Oggi, questi ultimi, passano gran parte delle 24 ore in camera perché gli spazi comuni vengono utilizzati a turno per garantire il distanziamento sociale. Chi può guarda la tv, ascolta la musica, naviga su Youtube e si circonda di foto dei propri cari. C’è poi l’area covid in cui, dice Chiapella, «da un giorno all’altro un posto che era considerato la propria casa diventa un ospedale. È molto difficile da accettare per alcuni di essi. E anche noi ci sentiamo un po’ frustrati, perché sembra di non riuscire a fare abbastanza». Perché perdere il contatto fisico, soprattutto per chi ha una disabilità grave, sia essa mentale o fisica, è una grande limitazione. Per esempio, alcuni di loro hanno nel tatto l’unico canale di comunicazione: stringono una mano e sentono una carezza. «Ora si fa tutto con i guanti, non c’è altro modo. E se una persona scoppia a piangere», continua la responsabile, la si abbraccia se necessario, pur con la tuta, la maschera e la visiera.
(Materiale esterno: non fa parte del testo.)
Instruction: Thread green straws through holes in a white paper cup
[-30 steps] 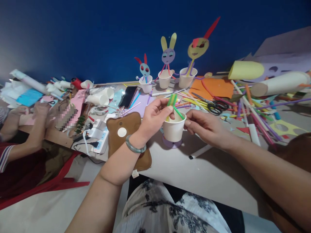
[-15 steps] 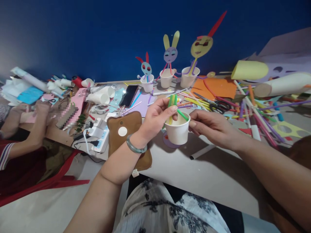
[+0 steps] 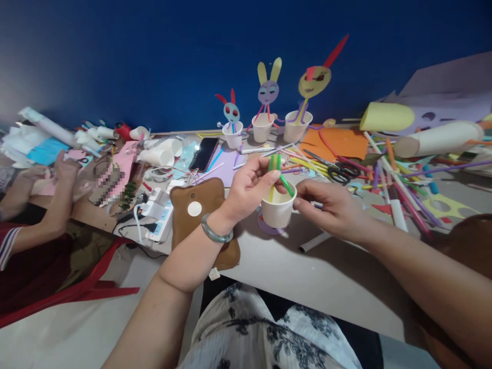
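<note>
A white paper cup [image 3: 277, 211] is held a little above the table, over a round purple piece [image 3: 269, 225]. My left hand [image 3: 251, 189] pinches green and yellow strips [image 3: 275, 163] at the cup's left rim. One green strip slants down into the cup, and a yellow one reaches inside. My right hand [image 3: 326, 205] has its thumb and fingers closed at the cup's right rim. Behind stand three cups with paper figures: a blue face [image 3: 231, 112], a purple face with yellow ears [image 3: 268, 93] and a yellow face [image 3: 317, 84].
Scissors [image 3: 343, 172], colored sticks and orange paper [image 3: 338, 143] lie at the right. A brown pouch [image 3: 200, 225], power strip [image 3: 160, 225] and phone [image 3: 204, 154] are left of the cup. Another person's hands [image 3: 63, 171] work at the far left.
The held cup has shifted slightly left, with my right hand following it. The view has shifted a little, moving the figures and items at the right.
</note>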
Un prezioso alleato della speranza è l’emozione di potere nuovamente passare l’estate sulla spiaggia attrezzata di Chiavari, in Liguria. Si tornerà a fare le tradizionali grigliate al “Boscoincittà” di Milano e nei prossimi giorni a comprare i regali di Natale al centro commerciale. Ci saranno altri pellegrinaggi a Roma, con le loro carrozzine gli ospiti torneranno in piazza San Pietro e il Papa li accoglierà ancora in udienza salutandoli uno per uno. A maggio si festeggerà san Luigi Orione con familiari e amici. «È difficile generalizzare la disabilità. Ciò che forse accomuna coloro che vivono al Don Orione — conclude l’educatrice — è che hanno bisogno di persone che diventino un po’ le loro protesi: fino a che si riesce lo facciamo accompagnandole, non sostituendoci». Questo gli consente di vivere in modo indipendente, sentendosi inclusi nella collettività, come ricorda l’articolo 19 della Convenzione Onu sui diritti delle persone con disabilità.